Esas No: 2022/3856
Karar No: 2022/5492
Karar Tarihi: 07.06.2022
Yargıtay 3. Hukuk Dairesi 2022/3856 Esas 2022/5492 Karar Sayılı İlamı
3. Hukuk Dairesi 2022/3856 E. , 2022/5492 K."İçtihat Metni"
MAHKEMESİ : BURSA BÖLGE ADLİYE MAHKEMESİ 4. HUKUK DAİRESİ
DAVACILAR : 1-..., 2-...
Taraflar arasında ilk derece mahkemesinde görülen tazminat davasının reddine dair verilen karar hakkında bölge adliye mahkemesi tarafından yapılan istinaf incelemesi sonucunda; davacı tarafın istinaf başvurusunun kabulü ile karar kaldırılarak dosyanın kararı veren ilk derece mahkemesine gönderilmesine karar verilmiş, kararı temyiz eden davalı vekilinin bu isteminin reddine dair verilen ek kararın, süresi içinde davalı vekili tarafından temyiz edilmesi üzerine, dosya içerisindeki bütün kağıtlar okunup gereği düşünüldü:
Y A R G I T A Y K A R A R I
Davacılar; maliki oldukları taşınmazı, 01/04/2010 tarihli kira sözleşmesi ile davalıya kiraladıklarını, davalının kiralananı, yan parselde yer alan diğer taşınmazla birleştirerek kullandığını, elektrik projelerine aykırı olarak taşınmaza ait elektrik aksamında bir takım değişiklikler yaptığını, yan parseldeki taşınmaza elektrik panosu eklediğini, 26/07/2015 tarihinde bu ek elektrik aksamından kaynaklanan yangın sonucu kiralananın kullanılmayacak derecede yandığını ileri sürerek; şimdilik 100.000 TL maddi tazminatın tahsilini talep etmiş; ıslah dilekçesi ile taleplerini 361.000 TL'ye yükseltmişlerdir.

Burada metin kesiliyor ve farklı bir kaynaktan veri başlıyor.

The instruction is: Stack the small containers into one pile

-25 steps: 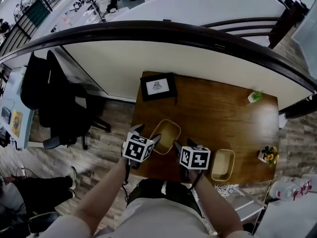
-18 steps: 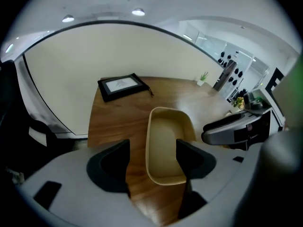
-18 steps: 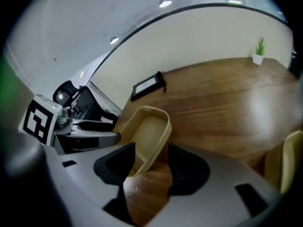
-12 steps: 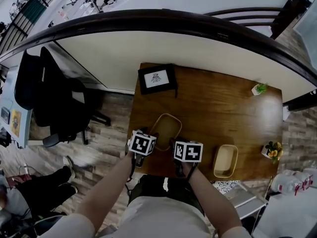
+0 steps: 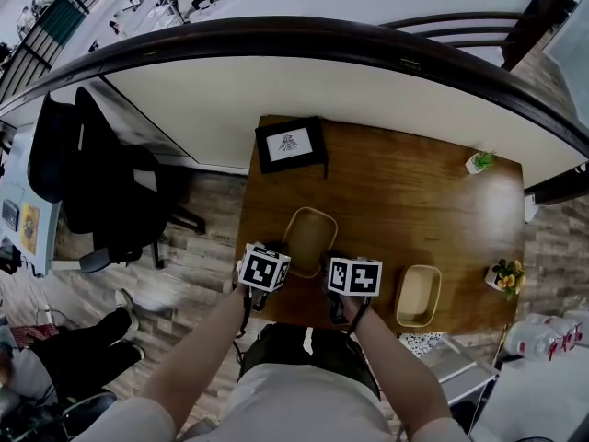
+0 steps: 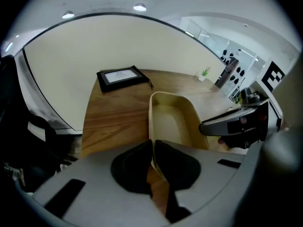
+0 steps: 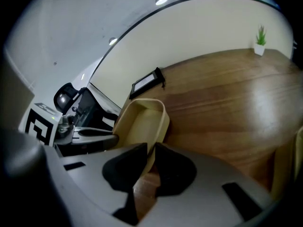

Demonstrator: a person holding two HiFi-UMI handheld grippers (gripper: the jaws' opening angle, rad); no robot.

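Note:
Two beige oval containers sit on the wooden table [image 5: 405, 210]. One container [image 5: 308, 236] lies near the front left; the other container [image 5: 417, 295] lies at the front right. My left gripper [image 6: 152, 151] is closing, and its pads pinch the near left rim of the left container [image 6: 173, 122]. My right gripper [image 7: 147, 157] is closing too, with the near right rim of that same container [image 7: 142, 122] pressed between its pads. The container rests on the table. In the head view both marker cubes hide the jaws.
A black-framed picture [image 5: 291, 144] lies at the table's back left. A small green plant [image 5: 476, 163] stands back right, a yellow-flowered plant [image 5: 502, 281] at the right edge. A curved cream partition runs behind the table. A black office chair [image 5: 101, 191] stands left.
Both grippers have settled at the near end of the left container, and their fingers, spread a second ago, have drawn together. Neither container has moved on the table.

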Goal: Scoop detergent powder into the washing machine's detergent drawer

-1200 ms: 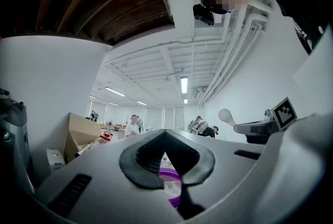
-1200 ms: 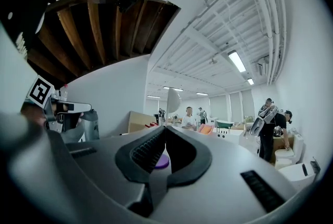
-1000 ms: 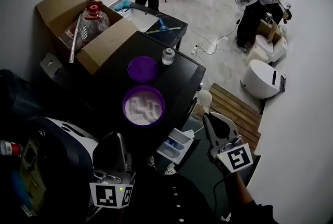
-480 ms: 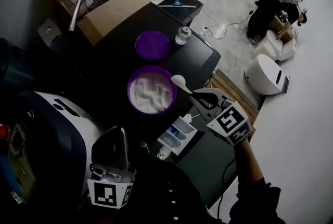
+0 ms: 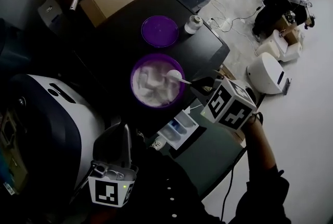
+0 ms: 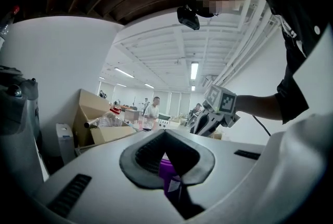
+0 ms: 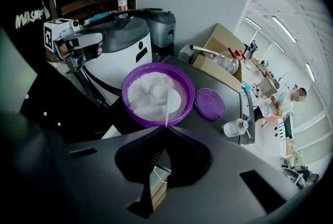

Davalı, davanın reddini istemiştir.
İlk derece mahkemesince; davalı kiracının sorumluluğunun kusura dayalı sorumluluk olup davalıya atfedilecek bir kusur bulunmadığı gerekçesiyle, davanın reddine karar verilmiştir.
İlk derece mahkemesinin kararına karşı, taraflarca istinaf yoluna başvurulmuştur.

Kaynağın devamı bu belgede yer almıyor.